** DATA follows **

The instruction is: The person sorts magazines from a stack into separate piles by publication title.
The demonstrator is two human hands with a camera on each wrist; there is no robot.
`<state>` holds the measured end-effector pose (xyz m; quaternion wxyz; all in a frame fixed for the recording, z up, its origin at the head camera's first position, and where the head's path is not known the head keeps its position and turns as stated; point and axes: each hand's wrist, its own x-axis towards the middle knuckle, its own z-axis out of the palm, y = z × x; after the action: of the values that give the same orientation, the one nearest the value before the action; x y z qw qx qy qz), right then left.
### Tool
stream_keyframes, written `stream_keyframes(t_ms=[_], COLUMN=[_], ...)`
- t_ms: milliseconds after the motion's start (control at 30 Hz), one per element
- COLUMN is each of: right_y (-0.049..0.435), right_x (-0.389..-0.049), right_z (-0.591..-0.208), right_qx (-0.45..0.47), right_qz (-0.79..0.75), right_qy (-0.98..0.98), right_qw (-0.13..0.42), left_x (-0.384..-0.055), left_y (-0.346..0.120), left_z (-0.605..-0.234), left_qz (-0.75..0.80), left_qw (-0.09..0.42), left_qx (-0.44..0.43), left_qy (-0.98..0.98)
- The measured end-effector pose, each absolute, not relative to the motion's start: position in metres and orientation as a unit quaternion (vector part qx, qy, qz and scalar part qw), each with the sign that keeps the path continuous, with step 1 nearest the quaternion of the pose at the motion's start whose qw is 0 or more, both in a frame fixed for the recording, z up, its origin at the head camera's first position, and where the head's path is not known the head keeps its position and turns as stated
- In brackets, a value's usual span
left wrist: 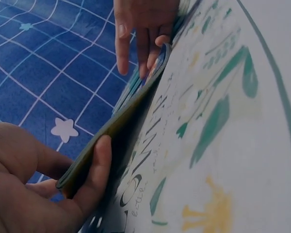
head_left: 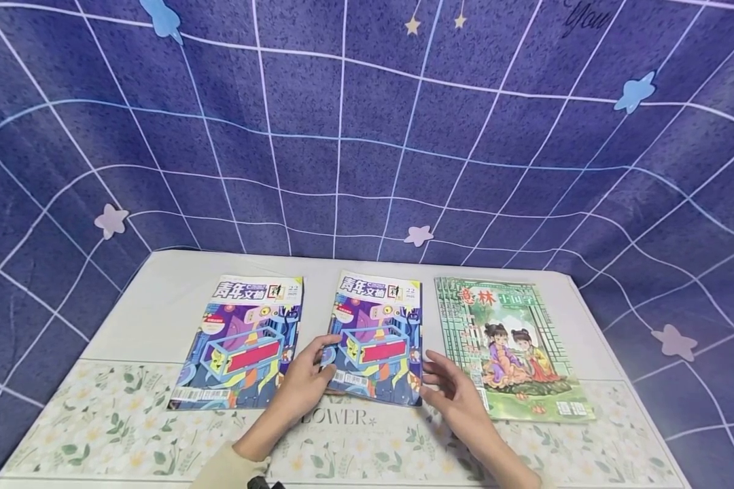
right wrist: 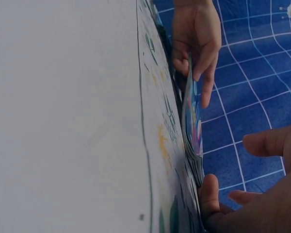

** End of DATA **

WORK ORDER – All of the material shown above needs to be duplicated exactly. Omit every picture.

EXERCISE OUTPUT –
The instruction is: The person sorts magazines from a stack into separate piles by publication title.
The demonstrator is two human hands with a camera on each wrist; there is no robot.
`<state>` holds the measured end-effector pose (xyz m; quaternion wxyz; all in a frame fixed for the recording, z up, its origin at the head camera's first position, and where the head's path is not known the head keeps its position and turns as stated; point and axes: each hand's wrist, its own x-axis towards the middle knuckle, its own z-axis out of the palm, y = z × x; after the action: of the values that give the same orientation, the one nearest the value before the action; x y z qw qx qy qz), right then left.
### Tool
stream_keyframes, written `stream_keyframes(t_ms=[_], COLUMN=[_], ...)`
- t_ms: milliseconds after the motion's start (control at 30 Hz), one per element
- COLUMN is each of: right_y (-0.049..0.435), right_x (-0.389..-0.049), right_z (-0.591..-0.208), right_qx (-0.45..0.47), right_qz (-0.79..0.75), right_qy (-0.98..0.98), right_qw (-0.13..0.42), left_x (-0.384..-0.055), left_y (-0.346..0.120), left_z (-0.605..-0.234), left_qz (-0.75..0.80), left_qw (-0.09..0.42), left_qx (-0.44..0.43), left_qy (-0.98..0.98)
- The measured end-effector pose, each absolute, not relative to the motion's start: position in metres and orientation as a unit quaternion (vector part qx, qy, qz and scalar part qw), each with the sign that keeps the path continuous, with step 1 nearest the quaternion of the pose at the motion's start whose qw is 0 or more, both in a frame fixed for the recording, z up, its origin at the head camera's first position, and where the head's path is not known the head keeps its position and turns as stated
- In brackets, a value's usual span
left wrist: 
head_left: 
right wrist: 

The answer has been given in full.